The output should be every line below, retyped exactly, with no images.

┄┄┄┄┄┄┄┄┄┄┄┄┄┄┄┄┄┄┄┄

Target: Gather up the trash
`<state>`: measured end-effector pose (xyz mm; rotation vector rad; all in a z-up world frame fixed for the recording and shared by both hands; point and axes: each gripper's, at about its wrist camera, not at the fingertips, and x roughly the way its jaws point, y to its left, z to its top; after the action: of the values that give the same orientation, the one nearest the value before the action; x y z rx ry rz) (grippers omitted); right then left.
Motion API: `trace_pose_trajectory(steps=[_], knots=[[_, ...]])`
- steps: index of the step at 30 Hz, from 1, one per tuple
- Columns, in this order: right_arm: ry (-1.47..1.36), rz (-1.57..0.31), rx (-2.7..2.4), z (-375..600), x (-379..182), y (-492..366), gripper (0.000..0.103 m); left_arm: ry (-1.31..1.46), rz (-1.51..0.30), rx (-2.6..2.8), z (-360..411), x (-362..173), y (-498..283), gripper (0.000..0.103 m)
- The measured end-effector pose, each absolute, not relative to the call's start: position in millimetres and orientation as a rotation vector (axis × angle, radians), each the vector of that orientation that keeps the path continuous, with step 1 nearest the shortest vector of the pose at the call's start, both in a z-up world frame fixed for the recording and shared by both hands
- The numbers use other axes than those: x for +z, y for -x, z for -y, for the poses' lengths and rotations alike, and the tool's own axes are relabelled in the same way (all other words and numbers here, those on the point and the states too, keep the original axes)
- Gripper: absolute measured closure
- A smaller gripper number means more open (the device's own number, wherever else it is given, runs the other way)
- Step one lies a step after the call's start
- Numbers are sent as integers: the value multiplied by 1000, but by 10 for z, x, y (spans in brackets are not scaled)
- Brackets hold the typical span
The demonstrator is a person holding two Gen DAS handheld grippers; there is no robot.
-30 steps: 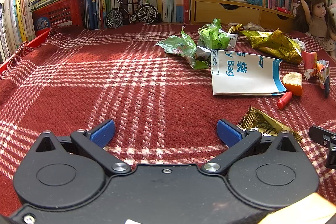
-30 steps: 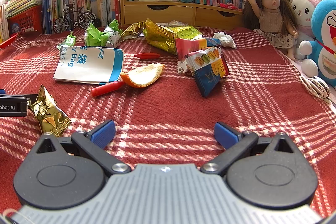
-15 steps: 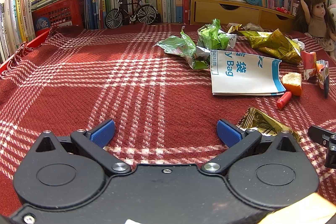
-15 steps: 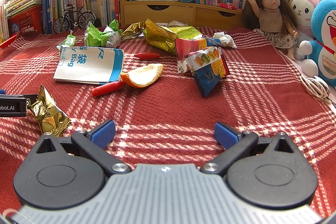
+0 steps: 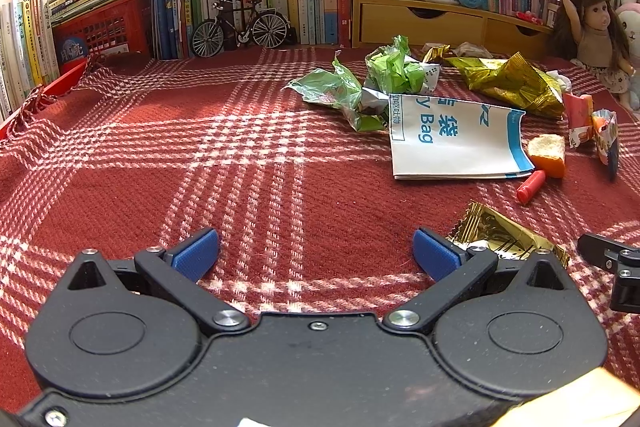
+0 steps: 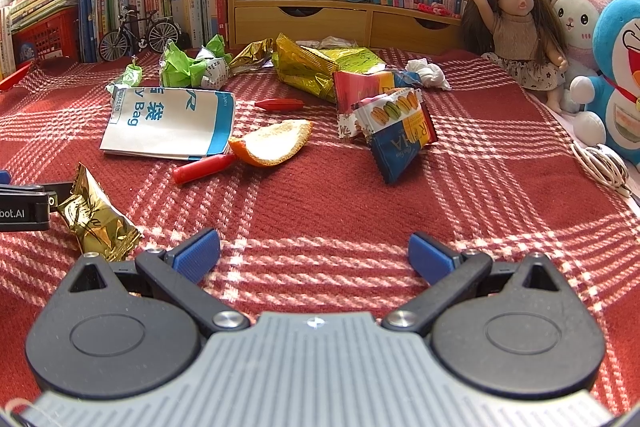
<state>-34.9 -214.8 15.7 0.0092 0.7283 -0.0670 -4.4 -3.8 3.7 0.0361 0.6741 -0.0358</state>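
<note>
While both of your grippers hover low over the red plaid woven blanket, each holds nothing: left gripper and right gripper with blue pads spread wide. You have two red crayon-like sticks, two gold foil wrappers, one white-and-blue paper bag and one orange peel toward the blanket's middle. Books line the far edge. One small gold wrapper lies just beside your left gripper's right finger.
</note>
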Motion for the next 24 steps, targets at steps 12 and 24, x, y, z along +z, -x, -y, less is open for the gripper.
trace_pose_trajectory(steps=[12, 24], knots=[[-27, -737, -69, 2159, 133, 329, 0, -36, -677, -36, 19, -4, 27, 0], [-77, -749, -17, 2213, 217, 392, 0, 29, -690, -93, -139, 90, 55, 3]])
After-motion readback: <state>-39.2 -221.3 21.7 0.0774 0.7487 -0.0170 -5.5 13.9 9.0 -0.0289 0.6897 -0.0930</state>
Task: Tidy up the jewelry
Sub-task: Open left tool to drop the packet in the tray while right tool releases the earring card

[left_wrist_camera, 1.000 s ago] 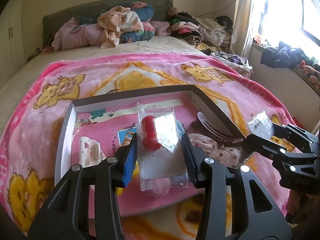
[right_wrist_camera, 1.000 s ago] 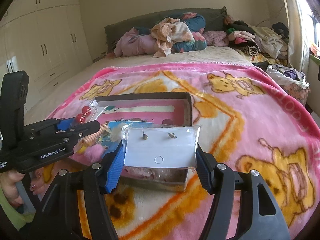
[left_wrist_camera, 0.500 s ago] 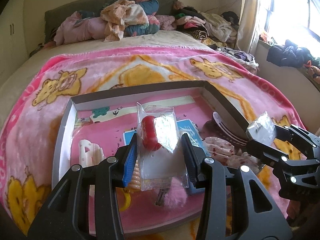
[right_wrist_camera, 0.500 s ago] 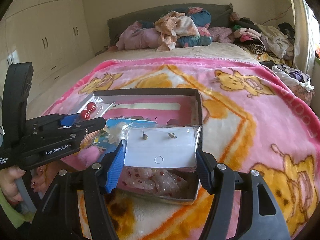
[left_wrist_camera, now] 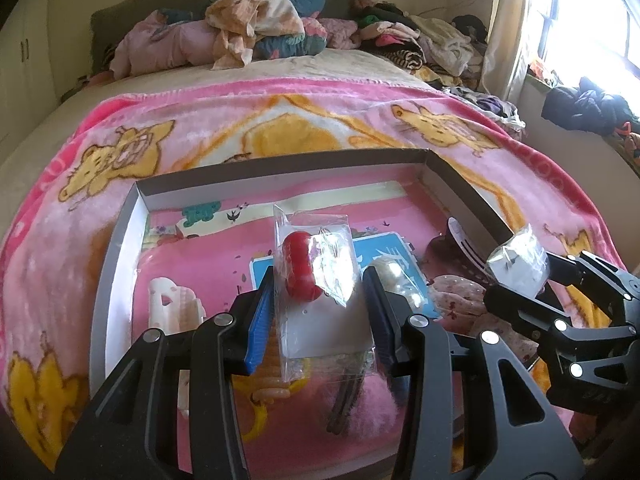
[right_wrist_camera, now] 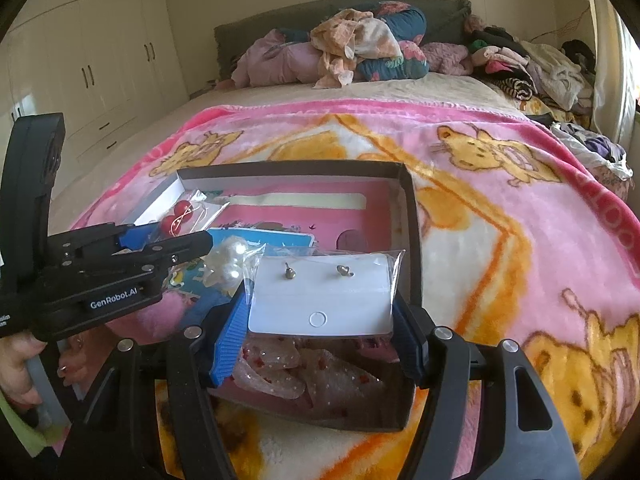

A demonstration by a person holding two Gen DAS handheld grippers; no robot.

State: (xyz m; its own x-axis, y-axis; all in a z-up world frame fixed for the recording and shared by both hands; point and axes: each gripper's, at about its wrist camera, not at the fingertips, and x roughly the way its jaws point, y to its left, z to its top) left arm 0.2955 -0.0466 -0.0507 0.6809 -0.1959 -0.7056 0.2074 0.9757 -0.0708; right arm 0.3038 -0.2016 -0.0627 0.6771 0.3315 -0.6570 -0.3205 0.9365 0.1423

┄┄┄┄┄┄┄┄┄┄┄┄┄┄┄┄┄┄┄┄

* **TASK ANSWER**
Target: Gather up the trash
`<state>`: measured end-effector pose (xyz mm; rotation vector rad; all in a z-up world frame fixed for the recording and shared by both hands; point and axes: each gripper's, at about its wrist camera, not at the fingertips, and x roughly the way its jaws point, y to its left, z to its top; after the action: of the values that give the same orientation, the one nearest the value before the action; x y z rx ry rz) (grippers omitted); right then left.
Motion API: `trace_pose_trajectory(steps=[_], knots=[[_, ...]])`
- steps: index of the step at 30 Hz, from 1, one per tuple
- Columns, in this order: right_arm: ry (-1.47..1.36), rz (-1.57..0.31), rx (-2.7..2.4), z (-375..600), x (-379..182), y (-492..366), gripper (0.000..0.103 m); left_arm: ry (-1.31..1.46), rz (-1.51..0.30), rx (-2.6..2.8), z (-360..411), x (-362..173), y (-498..283), gripper (0.000..0.103 m)
- The measured end-effector pose, each absolute, not relative to the call's start: position in millimetres and orientation as a rotation vector (axis × angle, radians), each the vector of that orientation that keeps the path continuous, with step 1 nearest the shortest vector of the pose at the call's start, both in a z-up world frame fixed for the recording and shared by both hands
- The numbers use other axes than those: x for +z, y for -x, z for -y, for the poses' lengths and rotations alike, and the tool's own axes are relabelled in the same way (all other words and numbers here, those on the point and the states too, keep the original axes)
- Gripper: absolute measured closure
- A smaller gripper number means more open (the device's own number, wherever else it is given, runs the other way)
- Step one lies a step after the call's start
- Numbers are sent as integers: the value multiplied by 1000, but by 10 for z, x, y (spans in brackets are not scaled)
- Brackets hold the typical span
The demonstrator is a person holding two Gen DAS handheld grippers; there is no robot.
-30 steps: 
-30 steps: 
-15 steps: 
-15 steps: 
+0 steps: 
+0 steps: 
<state>-34.9 -214.8 15.7 0.0092 0.7283 -0.0670 -4.4 -3.8 3.7 0.0361 0.6741 -0.0358</state>
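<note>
While both of your grippers hover low over the red plaid woven blanket, each holds nothing: left gripper and right gripper with blue pads spread wide. You have two red crayon-like sticks, two gold foil wrappers, one white-and-blue paper bag and one orange peel toward the blanket's middle. Books line the far edge. One small gold wrapper lies just beside your left gripper's right finger.
</note>
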Motion for the next 24 steps, targets at steps 12 and 24, x, y, z along +z, -x, -y, less is open for the gripper.
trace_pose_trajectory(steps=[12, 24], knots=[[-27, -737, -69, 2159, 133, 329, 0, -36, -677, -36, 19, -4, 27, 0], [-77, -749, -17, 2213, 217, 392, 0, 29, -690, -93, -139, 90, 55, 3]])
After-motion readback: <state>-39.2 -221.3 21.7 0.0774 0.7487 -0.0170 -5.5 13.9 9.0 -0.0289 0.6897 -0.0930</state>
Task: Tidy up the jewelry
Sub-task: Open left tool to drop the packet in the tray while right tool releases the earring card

[left_wrist_camera, 1.000 s ago] 
[right_wrist_camera, 1.000 s ago] 
[left_wrist_camera, 0.500 s ago] 
[right_wrist_camera, 0.500 s ago] 
[left_wrist_camera, now] 
[right_wrist_camera, now] 

A demonstration by a person holding two Gen DAS handheld grippers; no robot.

State: (xyz m; its own x-axis, y-axis; all in a z-up world frame fixed for the recording and shared by both hands; point and axes: each gripper's, at about its wrist camera, not at the fingertips, and x roughly the way its jaws point, y to its left, z to its top) left arm 0.2955 -0.0466 -0.0507 0.6809 -0.1959 -0.7056 0.2074 0.9757 -0.0708; right arm 0.3038 -0.2016 -0.0627 0.6771 0.3315 -0.6570 -0.3205 0.9365 0.1423

This finishes the output for the exercise.